Data records
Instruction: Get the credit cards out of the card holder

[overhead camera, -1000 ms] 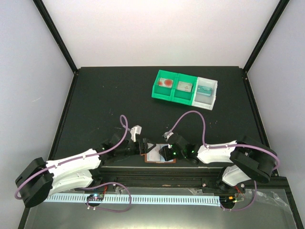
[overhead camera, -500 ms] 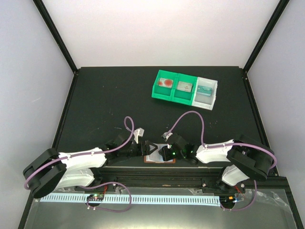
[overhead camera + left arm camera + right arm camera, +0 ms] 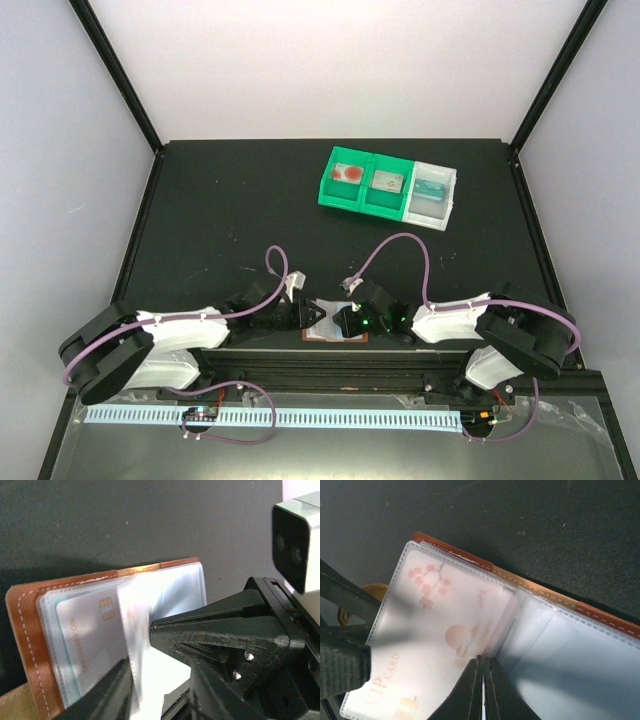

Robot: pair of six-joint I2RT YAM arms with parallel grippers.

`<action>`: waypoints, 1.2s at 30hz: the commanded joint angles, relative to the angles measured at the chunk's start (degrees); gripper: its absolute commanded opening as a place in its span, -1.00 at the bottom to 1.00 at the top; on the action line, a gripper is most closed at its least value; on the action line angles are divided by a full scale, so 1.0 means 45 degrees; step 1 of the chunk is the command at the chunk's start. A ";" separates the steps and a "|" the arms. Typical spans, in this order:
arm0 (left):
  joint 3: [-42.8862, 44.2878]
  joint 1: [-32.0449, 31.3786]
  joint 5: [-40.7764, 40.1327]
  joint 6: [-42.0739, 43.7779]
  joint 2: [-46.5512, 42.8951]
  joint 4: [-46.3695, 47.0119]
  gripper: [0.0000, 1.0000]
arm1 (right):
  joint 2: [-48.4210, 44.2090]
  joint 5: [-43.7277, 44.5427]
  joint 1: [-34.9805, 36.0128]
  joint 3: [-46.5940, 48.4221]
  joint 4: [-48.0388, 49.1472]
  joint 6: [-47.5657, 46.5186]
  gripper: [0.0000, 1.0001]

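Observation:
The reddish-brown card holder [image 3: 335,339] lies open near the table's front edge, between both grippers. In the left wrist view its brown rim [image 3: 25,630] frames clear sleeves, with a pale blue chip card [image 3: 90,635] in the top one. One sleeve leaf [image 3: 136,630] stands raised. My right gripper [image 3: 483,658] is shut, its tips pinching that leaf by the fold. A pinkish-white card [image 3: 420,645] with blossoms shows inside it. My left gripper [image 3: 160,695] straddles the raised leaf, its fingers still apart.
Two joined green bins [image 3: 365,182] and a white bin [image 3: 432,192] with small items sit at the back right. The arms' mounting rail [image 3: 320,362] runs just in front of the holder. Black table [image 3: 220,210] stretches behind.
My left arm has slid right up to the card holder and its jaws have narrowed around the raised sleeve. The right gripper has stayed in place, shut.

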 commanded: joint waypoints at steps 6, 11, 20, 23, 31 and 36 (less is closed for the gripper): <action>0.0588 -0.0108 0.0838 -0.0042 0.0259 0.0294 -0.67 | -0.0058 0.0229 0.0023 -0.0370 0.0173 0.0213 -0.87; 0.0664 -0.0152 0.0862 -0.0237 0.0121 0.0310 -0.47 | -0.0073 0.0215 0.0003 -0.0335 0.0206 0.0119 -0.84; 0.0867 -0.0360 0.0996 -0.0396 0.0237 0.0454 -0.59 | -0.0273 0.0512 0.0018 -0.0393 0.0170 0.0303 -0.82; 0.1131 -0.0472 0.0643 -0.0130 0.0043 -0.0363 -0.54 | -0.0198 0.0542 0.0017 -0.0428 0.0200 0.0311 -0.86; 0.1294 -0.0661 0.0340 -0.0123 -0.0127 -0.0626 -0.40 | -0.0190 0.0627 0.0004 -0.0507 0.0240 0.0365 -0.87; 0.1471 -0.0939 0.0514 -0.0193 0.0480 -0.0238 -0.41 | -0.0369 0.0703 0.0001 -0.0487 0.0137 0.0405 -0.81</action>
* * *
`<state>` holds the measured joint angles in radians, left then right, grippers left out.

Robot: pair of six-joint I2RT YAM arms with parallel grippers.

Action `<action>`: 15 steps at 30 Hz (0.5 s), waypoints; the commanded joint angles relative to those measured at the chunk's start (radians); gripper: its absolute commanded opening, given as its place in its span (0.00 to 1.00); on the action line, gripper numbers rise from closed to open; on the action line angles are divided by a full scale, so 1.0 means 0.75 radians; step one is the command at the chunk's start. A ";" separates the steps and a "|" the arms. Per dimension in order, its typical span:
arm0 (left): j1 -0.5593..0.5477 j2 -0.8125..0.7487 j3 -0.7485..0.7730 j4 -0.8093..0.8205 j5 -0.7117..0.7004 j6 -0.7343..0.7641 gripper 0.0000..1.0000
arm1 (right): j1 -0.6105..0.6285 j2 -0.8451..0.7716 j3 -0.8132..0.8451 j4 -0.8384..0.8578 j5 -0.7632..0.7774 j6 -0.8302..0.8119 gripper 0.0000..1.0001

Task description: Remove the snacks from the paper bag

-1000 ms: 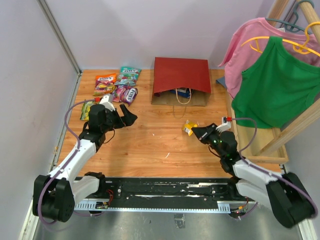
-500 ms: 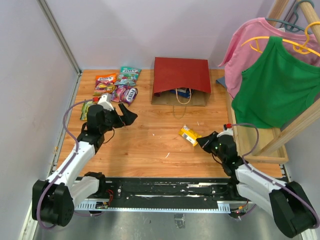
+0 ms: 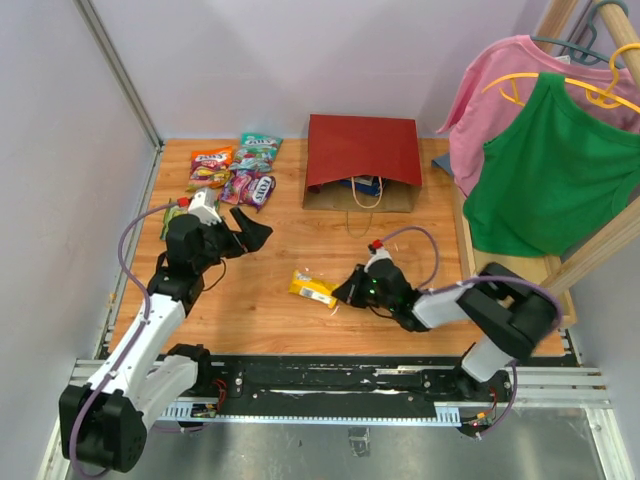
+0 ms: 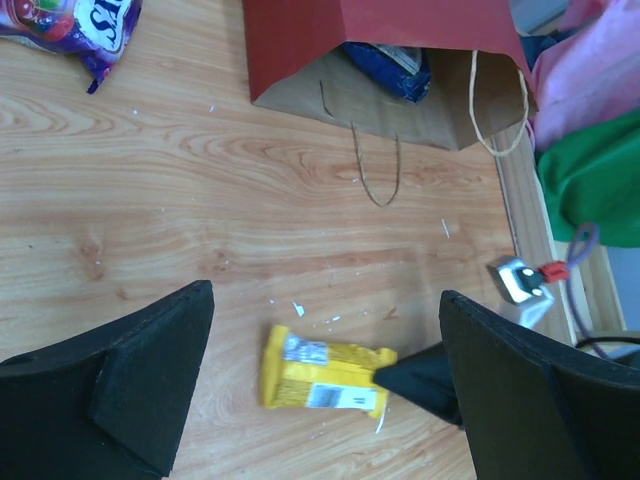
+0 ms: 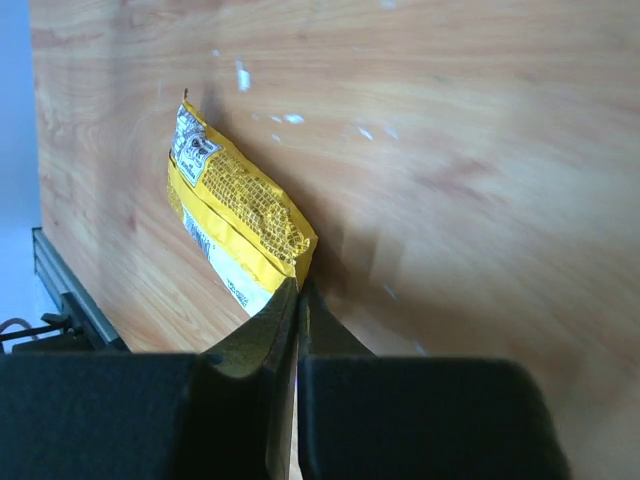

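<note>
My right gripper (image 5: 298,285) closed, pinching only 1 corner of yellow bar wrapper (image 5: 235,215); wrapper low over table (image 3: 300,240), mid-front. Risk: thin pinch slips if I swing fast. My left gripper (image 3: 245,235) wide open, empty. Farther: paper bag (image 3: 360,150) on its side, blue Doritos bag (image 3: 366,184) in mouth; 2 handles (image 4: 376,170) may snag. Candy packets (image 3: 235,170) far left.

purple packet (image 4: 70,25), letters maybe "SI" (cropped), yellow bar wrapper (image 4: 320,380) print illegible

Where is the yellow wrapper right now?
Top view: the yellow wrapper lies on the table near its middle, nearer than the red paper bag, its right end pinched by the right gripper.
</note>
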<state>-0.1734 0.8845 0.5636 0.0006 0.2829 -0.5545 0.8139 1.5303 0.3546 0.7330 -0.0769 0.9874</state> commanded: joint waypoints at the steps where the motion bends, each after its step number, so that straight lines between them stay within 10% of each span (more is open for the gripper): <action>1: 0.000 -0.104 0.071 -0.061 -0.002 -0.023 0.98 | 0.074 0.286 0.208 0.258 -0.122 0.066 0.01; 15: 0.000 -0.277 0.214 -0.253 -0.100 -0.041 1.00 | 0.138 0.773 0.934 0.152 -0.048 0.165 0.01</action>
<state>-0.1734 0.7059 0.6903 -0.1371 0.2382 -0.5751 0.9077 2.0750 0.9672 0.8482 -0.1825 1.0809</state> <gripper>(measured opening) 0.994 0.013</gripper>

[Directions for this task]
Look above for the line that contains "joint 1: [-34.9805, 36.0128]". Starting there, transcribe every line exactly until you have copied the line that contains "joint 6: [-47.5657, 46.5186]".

[Reply to the task]
  joint 1: [-34.9805, 36.0128]
  joint 3: [-46.5940, 48.4221]
  joint 4: [-48.0388, 49.1472]
  joint 6: [-47.5657, 46.5186]

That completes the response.